See the guideline for information on the review process.

Type	Reviewers
ACK	dergoegge, glozow
Concept ACK	hebasto, chinggg

Conflicts

Reviewers, this pull request conflicts with the following ones:

#26151 (refactor: Guard TxRequestTracker by its own lock instead of cs_main by dergoegge)

If you consider this pull request important, please also help to review the conflicting pull requests. Ideally, start with the one that should be merged first.

hebasto · 2022-10-12T11:37:26Z

Concept ACK.

hebasto

89e2e0d

... protect them by g_msgproc_mutex instead, as they
are only used during message processing.

It does not look like a justification. An access to the extra txs ring buffer should be synced with its own mutex. It could be locked only within PeerManagerImpl::AddToCompactExtraTransactions and PeerManagerImpl::ProcessMessage functions. The fact that "they
are only used during message processing" will guarantee no performance loss.

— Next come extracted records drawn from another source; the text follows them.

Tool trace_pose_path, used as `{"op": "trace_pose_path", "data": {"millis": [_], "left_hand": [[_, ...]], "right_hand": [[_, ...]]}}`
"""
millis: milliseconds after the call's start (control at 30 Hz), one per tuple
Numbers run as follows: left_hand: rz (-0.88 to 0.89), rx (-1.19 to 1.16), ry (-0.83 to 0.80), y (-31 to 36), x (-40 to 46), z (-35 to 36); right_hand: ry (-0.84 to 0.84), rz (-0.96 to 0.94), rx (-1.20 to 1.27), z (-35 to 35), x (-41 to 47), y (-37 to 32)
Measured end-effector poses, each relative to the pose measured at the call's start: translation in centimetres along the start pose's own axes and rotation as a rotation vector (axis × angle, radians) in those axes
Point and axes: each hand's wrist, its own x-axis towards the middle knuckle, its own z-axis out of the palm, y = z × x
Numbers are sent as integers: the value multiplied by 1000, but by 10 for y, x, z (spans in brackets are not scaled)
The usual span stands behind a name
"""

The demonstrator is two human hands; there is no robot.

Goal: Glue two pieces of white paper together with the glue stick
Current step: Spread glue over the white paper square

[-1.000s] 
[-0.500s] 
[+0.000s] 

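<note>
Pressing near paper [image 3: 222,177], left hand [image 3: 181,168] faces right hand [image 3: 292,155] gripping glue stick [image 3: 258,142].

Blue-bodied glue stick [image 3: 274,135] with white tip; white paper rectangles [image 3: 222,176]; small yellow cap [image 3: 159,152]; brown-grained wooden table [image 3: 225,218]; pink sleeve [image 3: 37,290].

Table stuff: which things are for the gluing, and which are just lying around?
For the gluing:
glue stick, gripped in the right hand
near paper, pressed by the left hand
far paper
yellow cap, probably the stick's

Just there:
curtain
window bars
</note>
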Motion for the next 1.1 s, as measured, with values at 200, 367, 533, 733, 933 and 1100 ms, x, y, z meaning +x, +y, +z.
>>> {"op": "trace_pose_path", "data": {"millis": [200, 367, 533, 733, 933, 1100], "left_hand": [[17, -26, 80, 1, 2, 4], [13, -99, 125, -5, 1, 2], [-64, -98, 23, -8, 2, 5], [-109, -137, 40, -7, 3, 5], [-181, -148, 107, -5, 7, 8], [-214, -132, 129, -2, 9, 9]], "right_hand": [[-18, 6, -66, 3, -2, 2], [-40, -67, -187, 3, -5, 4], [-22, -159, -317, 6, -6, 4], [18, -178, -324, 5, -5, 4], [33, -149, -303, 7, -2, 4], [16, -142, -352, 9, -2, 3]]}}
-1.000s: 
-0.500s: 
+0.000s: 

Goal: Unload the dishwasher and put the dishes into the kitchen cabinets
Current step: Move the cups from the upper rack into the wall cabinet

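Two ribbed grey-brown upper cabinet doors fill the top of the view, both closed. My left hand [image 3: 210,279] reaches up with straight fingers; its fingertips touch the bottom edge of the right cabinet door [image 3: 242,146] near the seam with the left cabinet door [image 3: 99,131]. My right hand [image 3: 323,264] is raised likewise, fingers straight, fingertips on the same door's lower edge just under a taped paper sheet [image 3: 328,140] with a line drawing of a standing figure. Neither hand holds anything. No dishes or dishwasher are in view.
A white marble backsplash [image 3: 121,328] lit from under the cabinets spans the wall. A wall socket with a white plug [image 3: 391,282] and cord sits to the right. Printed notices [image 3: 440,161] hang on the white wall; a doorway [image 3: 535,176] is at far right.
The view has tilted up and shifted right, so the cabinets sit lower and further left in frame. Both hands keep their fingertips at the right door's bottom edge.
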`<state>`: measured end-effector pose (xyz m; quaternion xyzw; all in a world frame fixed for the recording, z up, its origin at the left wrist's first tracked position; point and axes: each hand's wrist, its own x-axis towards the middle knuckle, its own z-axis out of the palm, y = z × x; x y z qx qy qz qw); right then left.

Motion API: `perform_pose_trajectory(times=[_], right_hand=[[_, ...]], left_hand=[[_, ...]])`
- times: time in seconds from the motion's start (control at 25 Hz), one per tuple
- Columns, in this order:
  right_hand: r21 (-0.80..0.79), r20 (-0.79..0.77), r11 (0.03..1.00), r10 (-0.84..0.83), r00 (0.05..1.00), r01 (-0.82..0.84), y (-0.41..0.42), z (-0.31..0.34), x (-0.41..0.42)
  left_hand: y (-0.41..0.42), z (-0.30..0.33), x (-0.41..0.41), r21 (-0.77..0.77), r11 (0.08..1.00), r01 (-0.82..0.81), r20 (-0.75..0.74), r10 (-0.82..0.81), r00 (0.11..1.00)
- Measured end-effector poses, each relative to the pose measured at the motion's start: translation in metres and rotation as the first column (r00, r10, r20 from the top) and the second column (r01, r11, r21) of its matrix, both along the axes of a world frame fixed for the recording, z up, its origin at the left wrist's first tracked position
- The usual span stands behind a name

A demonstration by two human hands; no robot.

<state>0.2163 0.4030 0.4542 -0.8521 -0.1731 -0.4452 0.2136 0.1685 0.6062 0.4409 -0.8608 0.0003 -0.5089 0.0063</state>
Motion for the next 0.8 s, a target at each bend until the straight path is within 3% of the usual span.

6f8e442 "net_processing: Localise orphan_work_set handling to ProcessOrphanTx" looks behavior changing. Do we have tests which cover it?

Tbh, I'd be happy if 4 or 5 first commits could be split into a separated PR.

hebasto · 2022-10-12T12:58:38Z

src/net_processing.cpp

@@ -924,14 +930,14 @@ class PeerManagerImpl final : public PeerManager
    /** Storage for orphan information */
    TxOrphanage m_orphanage;

-    void AddToCompactExtraTransactions(const CTransactionRef& tx) EXCLUSIVE_LOCKS_REQUIRED(g_cs_orphans);
+    void AddToCompactExtraTransactions(const CTransactionRef& tx) EXCLUSIVE_LOCKS_REQUIRED(g_msgproc_mutex);


89e2e0d

Add AssertLockHeld(g_msgproc_mutex); into implementation code?

glozow

Big Concept ACK

ajtowns · 2022-10-17T05:19:38Z

It does not look like a justification. An access to the extra txs ring buffer should be synced with its own mutex

No, it shouldn't have its own mutex: it's always better to have fewer locks than more, as that uses fewer resources and means there are fewer things to keep in your head when following the logic. The only time when more locks are better is when that enables more parallelism, and improves performance -- that is, a justification is needed when introducing new locks.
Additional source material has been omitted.